Provided data
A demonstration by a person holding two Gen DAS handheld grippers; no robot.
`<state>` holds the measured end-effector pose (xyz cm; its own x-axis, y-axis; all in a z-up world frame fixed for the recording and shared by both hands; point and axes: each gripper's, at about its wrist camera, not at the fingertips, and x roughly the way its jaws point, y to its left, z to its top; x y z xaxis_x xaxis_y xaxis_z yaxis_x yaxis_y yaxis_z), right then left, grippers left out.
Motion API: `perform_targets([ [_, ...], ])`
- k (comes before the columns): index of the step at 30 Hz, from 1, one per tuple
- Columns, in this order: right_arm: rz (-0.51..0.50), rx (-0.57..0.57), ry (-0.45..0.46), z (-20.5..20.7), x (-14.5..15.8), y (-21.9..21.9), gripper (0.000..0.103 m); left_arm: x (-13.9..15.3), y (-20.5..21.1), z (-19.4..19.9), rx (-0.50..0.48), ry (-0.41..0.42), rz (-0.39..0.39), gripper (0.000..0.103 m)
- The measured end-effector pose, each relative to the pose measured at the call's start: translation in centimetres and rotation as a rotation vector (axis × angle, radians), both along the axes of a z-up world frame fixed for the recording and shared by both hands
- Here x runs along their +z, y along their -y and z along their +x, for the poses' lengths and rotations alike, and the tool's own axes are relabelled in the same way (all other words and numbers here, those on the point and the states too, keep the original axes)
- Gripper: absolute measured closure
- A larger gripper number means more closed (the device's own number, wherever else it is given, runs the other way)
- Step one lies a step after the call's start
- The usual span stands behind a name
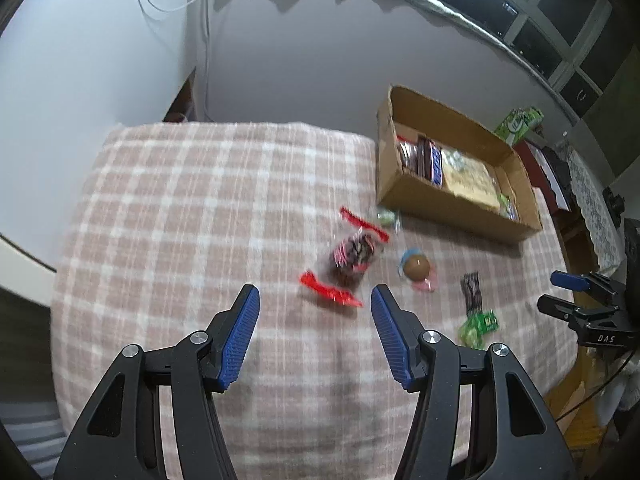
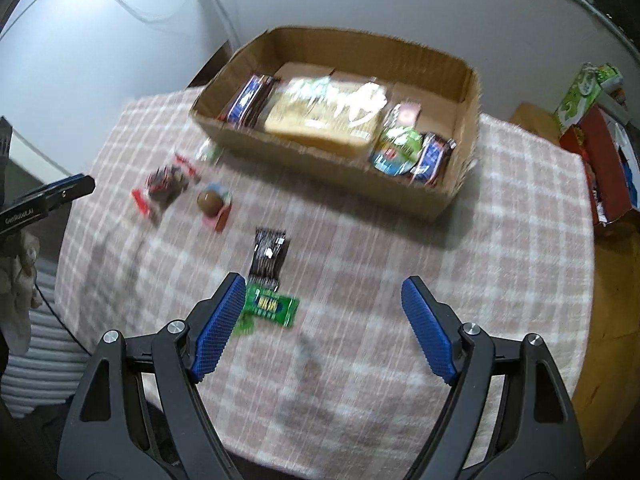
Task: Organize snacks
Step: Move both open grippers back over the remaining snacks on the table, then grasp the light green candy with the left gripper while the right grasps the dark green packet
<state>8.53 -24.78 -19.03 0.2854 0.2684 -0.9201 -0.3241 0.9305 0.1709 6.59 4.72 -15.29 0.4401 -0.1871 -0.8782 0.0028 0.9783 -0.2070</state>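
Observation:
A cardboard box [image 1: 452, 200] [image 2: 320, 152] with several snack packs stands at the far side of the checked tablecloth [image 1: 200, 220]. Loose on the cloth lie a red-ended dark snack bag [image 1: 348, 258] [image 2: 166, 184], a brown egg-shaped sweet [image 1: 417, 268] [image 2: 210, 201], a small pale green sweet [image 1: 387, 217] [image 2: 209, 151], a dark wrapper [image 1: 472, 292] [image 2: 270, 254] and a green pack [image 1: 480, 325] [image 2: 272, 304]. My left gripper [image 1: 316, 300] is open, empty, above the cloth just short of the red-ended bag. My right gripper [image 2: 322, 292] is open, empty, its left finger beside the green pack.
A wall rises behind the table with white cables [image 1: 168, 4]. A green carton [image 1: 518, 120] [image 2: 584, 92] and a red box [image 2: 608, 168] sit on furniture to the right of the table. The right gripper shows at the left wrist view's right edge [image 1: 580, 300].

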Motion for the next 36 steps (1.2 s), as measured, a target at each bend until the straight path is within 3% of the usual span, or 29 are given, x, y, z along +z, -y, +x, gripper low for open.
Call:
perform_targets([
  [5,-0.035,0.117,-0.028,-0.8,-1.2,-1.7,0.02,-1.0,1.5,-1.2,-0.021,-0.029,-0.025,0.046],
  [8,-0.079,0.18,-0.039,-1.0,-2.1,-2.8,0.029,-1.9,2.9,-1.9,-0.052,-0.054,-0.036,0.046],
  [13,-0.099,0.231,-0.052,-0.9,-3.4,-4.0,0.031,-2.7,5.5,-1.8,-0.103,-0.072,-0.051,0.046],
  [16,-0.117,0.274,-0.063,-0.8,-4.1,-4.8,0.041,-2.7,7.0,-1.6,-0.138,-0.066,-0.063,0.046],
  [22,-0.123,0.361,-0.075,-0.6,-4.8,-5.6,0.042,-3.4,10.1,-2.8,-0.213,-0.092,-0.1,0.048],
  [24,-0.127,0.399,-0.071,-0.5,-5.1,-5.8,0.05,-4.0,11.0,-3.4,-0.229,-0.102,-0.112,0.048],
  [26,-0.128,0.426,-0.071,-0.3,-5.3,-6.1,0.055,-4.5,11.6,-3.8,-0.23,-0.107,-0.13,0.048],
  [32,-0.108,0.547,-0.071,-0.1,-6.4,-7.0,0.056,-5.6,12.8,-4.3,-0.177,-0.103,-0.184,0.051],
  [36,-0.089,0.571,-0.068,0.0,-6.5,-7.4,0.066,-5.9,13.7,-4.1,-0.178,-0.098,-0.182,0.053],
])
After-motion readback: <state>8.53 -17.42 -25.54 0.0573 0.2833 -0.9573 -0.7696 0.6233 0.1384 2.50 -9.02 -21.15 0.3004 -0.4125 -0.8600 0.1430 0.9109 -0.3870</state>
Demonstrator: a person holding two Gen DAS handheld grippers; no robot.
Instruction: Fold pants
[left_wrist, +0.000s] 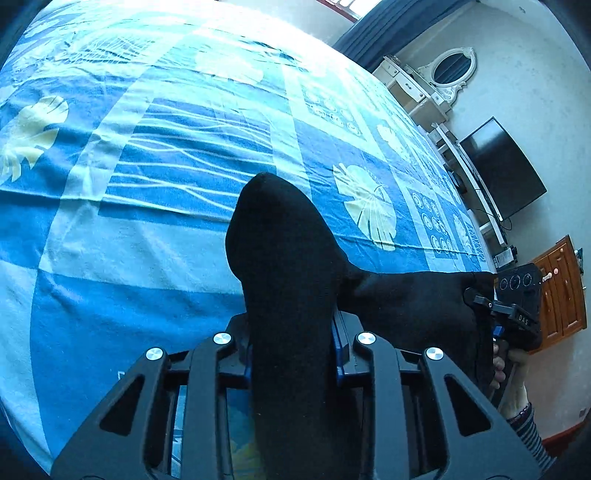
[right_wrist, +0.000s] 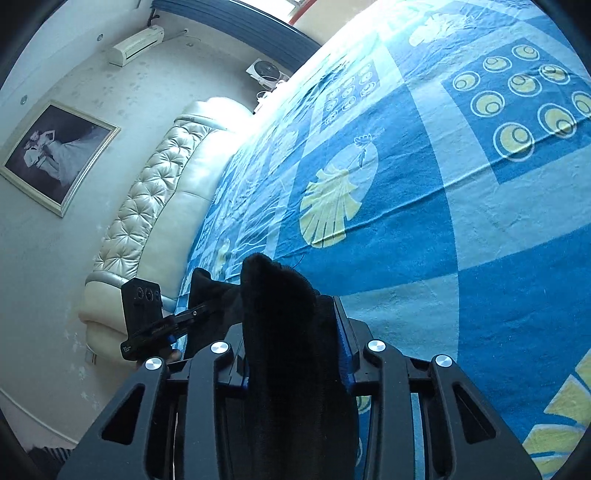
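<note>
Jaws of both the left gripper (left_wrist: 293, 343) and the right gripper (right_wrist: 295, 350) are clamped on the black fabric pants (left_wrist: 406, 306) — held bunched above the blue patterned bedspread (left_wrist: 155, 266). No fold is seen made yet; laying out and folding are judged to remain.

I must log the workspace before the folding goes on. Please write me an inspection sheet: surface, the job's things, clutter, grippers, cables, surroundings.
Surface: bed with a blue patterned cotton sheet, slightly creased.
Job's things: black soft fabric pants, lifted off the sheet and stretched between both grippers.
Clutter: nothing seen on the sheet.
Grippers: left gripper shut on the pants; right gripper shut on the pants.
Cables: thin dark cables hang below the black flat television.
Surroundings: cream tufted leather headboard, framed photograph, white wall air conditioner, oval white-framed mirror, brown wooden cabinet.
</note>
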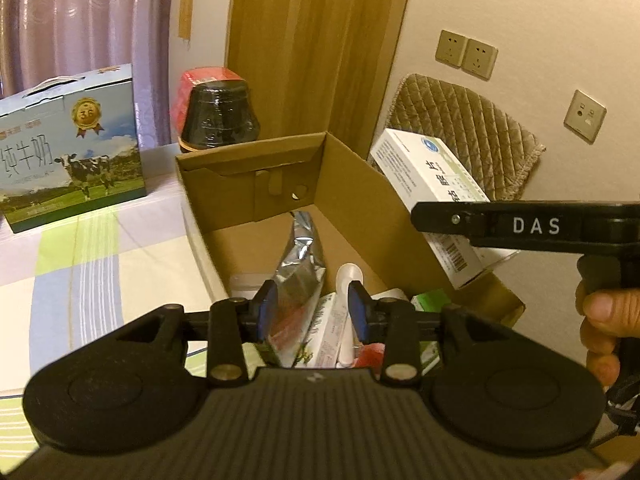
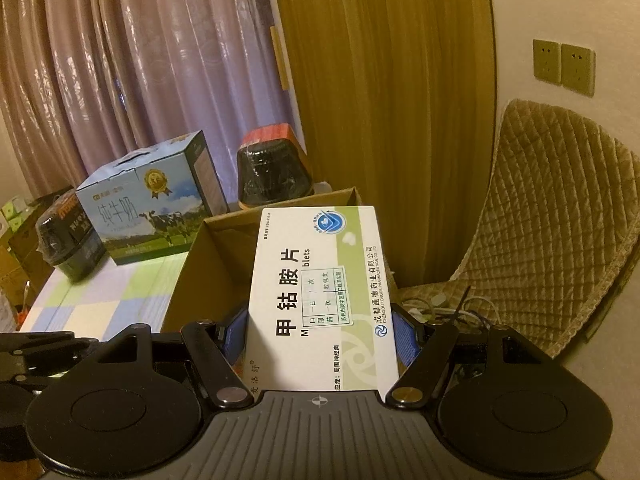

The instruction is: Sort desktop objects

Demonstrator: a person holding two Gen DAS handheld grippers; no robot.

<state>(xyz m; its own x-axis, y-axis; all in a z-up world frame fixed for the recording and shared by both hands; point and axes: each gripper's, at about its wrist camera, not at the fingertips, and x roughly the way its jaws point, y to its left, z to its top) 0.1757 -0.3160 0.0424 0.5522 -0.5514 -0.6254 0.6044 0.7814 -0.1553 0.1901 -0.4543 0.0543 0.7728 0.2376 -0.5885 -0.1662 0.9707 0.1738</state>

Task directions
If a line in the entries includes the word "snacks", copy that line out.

Task answer
Task: Organize snacks
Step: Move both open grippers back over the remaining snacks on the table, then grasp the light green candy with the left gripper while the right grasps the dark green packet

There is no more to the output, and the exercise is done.